What the task requires.
Look over the lines below. Report each one that includes the string "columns".

+ + +

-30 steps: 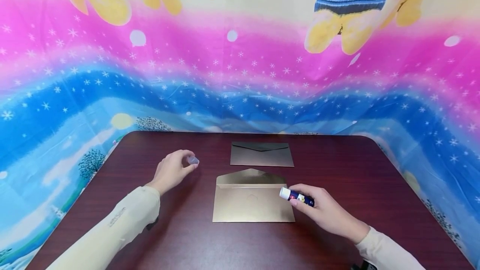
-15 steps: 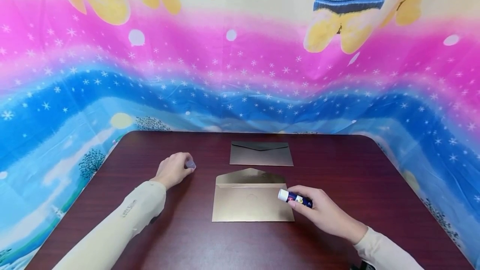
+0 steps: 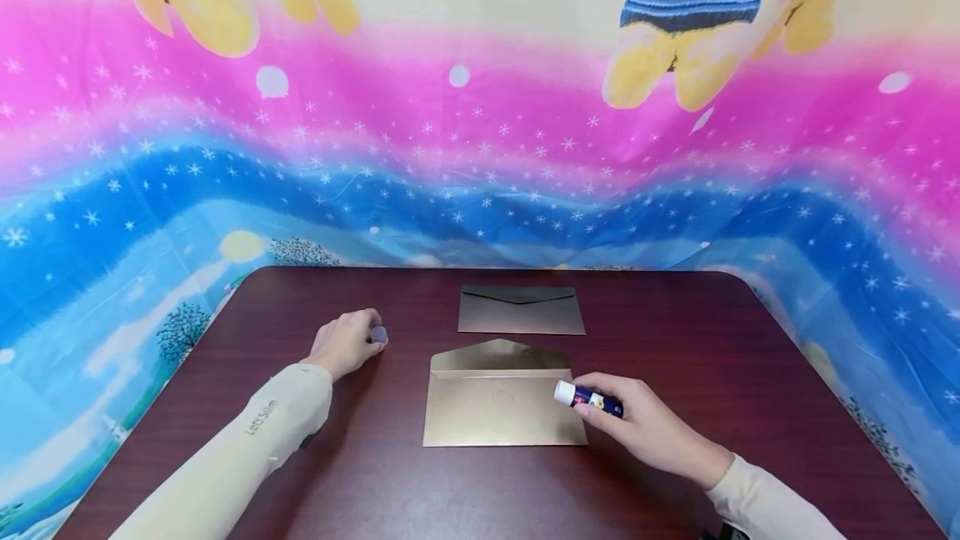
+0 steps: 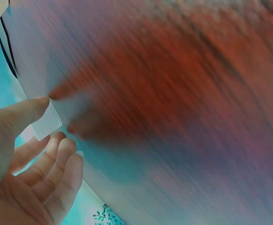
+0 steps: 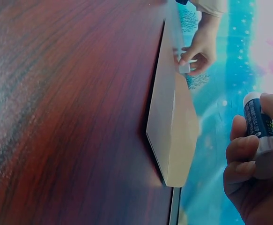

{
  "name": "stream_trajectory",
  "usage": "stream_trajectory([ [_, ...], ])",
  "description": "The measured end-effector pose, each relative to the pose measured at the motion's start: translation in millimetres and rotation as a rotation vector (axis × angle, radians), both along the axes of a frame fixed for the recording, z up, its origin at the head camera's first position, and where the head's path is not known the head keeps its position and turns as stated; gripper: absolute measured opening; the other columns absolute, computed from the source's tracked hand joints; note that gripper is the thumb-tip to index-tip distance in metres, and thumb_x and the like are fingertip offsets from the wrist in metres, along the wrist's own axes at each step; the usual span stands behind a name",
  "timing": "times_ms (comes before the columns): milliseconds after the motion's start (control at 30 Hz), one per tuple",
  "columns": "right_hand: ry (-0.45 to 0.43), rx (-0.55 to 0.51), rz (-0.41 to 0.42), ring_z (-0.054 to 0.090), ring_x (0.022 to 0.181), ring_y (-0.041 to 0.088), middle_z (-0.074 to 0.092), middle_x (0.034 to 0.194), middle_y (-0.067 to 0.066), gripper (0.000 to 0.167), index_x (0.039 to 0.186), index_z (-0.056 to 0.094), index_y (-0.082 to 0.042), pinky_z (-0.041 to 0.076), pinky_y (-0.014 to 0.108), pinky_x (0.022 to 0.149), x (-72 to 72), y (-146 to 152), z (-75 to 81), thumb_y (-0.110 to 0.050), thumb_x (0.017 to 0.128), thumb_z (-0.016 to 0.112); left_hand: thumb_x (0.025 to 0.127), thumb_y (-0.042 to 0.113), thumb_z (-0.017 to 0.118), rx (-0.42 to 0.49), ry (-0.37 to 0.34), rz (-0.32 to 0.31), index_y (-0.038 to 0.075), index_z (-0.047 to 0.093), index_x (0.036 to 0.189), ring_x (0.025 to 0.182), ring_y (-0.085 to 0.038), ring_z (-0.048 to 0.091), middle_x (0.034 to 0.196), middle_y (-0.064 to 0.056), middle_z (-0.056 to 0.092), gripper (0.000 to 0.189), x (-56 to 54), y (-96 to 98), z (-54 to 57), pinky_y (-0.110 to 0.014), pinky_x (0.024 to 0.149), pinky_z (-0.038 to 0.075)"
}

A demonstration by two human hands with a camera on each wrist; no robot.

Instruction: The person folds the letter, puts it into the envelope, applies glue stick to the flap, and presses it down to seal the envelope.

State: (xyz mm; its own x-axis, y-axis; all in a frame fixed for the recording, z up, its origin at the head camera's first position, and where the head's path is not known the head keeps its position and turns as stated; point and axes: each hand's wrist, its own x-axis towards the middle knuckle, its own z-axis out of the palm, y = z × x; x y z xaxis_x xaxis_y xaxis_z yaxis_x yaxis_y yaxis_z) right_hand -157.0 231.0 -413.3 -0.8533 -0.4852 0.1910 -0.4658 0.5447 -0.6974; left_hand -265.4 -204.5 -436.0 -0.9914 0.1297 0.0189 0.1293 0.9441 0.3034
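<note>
Glue stick [image 3: 595,402] is at the gold envelope's [image 3: 491,419] 3 o'clock, pinched in the right grip [image 3: 651,429], probably light, stiff, slick, so hold it mid-body; left grip [image 3: 342,344] pinches the clear cap [image 3: 379,335] at 10 o'clock, likely featherweight.

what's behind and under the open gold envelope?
Behind the open gold envelope in the head view lies a darker envelope, flap folded down. Reddish table shows around both; anything directly under the open one is covered.

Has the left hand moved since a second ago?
Yes: in the head view, the left hand sits slightly lower against the dark envelope.
</note>
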Motion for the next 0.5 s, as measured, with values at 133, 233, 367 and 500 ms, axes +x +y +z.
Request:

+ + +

Result of this exercise.
  "description": "The measured end-effector pose, each relative to the pose measured at the motion's start: translation in millimetres and rotation as a rotation vector (axis × angle, radians), both along the axes of a frame fixed for the recording, z up, its origin at the head camera's first position, and where the head's path is not known the head keeps its position and turns as stated; gripper: absolute measured opening; the other columns absolute, computed from the source's tracked hand joints; note that gripper is the thumb-tip to index-tip distance in metres, and thumb_x and the like are fingertip offsets from the wrist in metres, along the wrist's own axes at each step; the usual span stands behind a name",
  "timing": "times_ms (comes before the columns): milliseconds after the motion's start (control at 30 Hz), one per tuple",
  "columns": "right_hand: ry (-0.45 to 0.43), rx (-0.55 to 0.51), rz (-0.41 to 0.42), ring_z (-0.054 to 0.090), ring_x (0.022 to 0.181), ring_y (-0.041 to 0.088), middle_z (-0.074 to 0.092), middle_x (0.034 to 0.194), middle_y (-0.067 to 0.066), gripper (0.000 to 0.167), index_x (0.039 to 0.186), index_z (-0.056 to 0.094), index_y (-0.082 to 0.042), pinky_z (-0.041 to 0.076), pinky_y (-0.014 to 0.108), pinky_x (0.022 to 0.149), x (-72 to 72), y (-146 to 152), z (-75 to 81), thumb_y (-0.110 to 0.050), thumb_x (0.017 to 0.128), thumb_z (-0.016 to 0.112); left_hand: thumb_x (0.025 to 0.127), thumb_y (-0.042 to 0.113), thumb_z (-0.017 to 0.118), rx (-0.42 to 0.49), ry (-0.37 to 0.34), rz (-0.32 to 0.31), index_y (-0.038 to 0.075), index_z (-0.047 to 0.093), index_x (0.036 to 0.189), ring_x (0.025 to 0.182), ring_y (-0.085 to 0.038), ring_z (-0.048 to 0.091), middle_x (0.034 to 0.196), middle_y (-0.064 to 0.056), middle_z (-0.056 to 0.092), gripper (0.000 to 0.189), x (-56 to 54), y (-96 to 98), z (-54 to 57), pinky_y (-0.110 to 0.014), pinky_x (0.024 to 0.149), pinky_z (-0.038 to 0.075)"

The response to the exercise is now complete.